Start a Conversation

Unsolved

This post is more than 5 years old

1785

October 11th, 2017 12:00

CG always in initialising state???

I'm using EMC RP in conjunction with SRM to create our offsite DR capability.

Our primary site has a vSphere environment of around 20 LUNs/vSphere data stores.

Each LUN is setup in a replica set with a LUN on the remove (DR) site.

All LUNs are part of a single CG. The total size of all LUNs in the primary site is around 50tb.

We have 3 x Journal pools @ 40gb each on the dr site.

The LUNs are setup for synchronous Rep unless a latency of >5ms is observed then it converts to a-sync.

We have found ourself in a position recently (past two weeks) where the CG is constantly in a state of initialisation and we are stumped as to why. The setup was working/initialising relatively quickly upon initial deployment. Over the course of time the CG has grown. This is the only variable to have changed.

The platform was installed by EMC with the single CG model on initial procurement and was validated and working fine.

We have another test CG (much smaller, only 2 x 2tb LUNs) setup in the same way and is functioning as expected.

Any ideas how to troubleshoot or resolve?

Also, what will the impact to our DR capabilities with our live CG consistently being in an initialising state?

Any help would be greatly appreciated,

Jock

2 Intern

 • 

1.1K Posts

October 12th, 2017 01:00

Hi Jock,

I have seen this many times so I am going to make a presumption. It could be that the amount of disks (spindles) allocated to the journal is insufficient to facilitate the performance demands of the write throughput versus the five phase distribution requirement to the journal and replica. Some customers decide to use a small amount of journal disk space because they are using sync and don't necessarily require a longer protection window (PiT rollback history).
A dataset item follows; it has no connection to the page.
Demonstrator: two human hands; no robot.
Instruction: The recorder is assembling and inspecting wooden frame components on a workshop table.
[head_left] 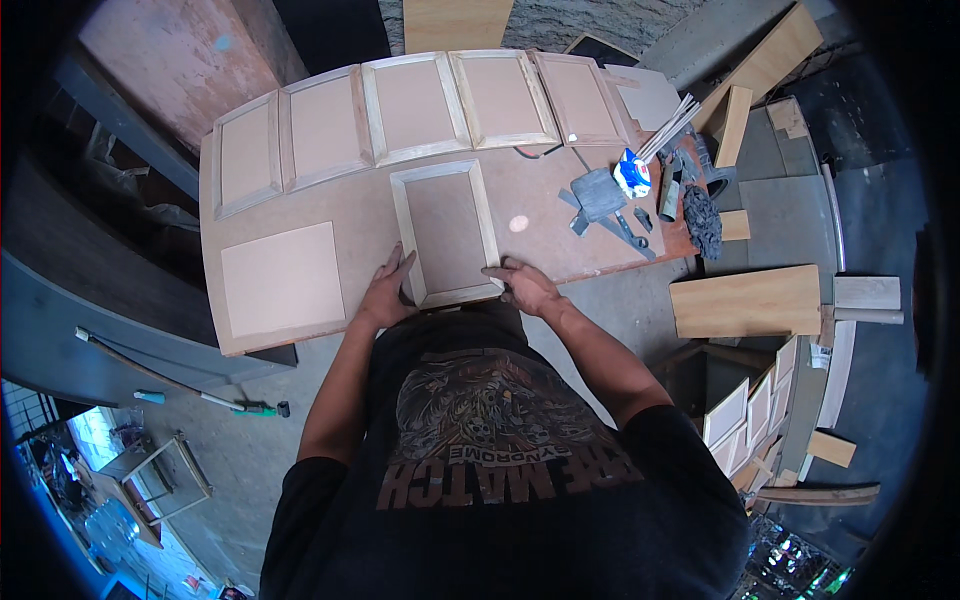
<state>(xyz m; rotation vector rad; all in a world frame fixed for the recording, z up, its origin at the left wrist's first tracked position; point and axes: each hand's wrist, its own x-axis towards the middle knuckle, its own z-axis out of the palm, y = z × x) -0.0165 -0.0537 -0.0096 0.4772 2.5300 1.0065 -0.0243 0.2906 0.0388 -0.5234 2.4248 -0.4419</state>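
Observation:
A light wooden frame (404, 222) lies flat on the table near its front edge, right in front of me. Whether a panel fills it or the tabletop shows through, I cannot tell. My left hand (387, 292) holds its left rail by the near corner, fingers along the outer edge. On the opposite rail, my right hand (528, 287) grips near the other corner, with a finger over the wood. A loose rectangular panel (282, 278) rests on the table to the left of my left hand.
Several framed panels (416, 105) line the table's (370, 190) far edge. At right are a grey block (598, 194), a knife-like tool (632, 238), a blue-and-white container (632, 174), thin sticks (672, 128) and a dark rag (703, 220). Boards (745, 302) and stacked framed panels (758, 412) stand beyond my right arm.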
However, this belies the requirements of the distribution process.

So in the event of slow journal performance due to insufficient disk numbers and ultimately insufficient performance, the system will initially move to three phase distribution and then pause replication to allow the system to play catch-up. You can see this as journal lag for the replica copy. Ultimately this results in initialization behavior because the pause invokes a marking process in the Prod copy journal whereby the metadata of the actual write data is marked in order to be read and then replicated at a point when then system can play catch-up.

Regards,

Rich

5 Posts

October 12th, 2017 09:00

Really appreciate the reply Rich,

Can you advise as to how we can validate that the journal performance is impaired. Are there metrics/thresholds/rules of thumb that we can look at?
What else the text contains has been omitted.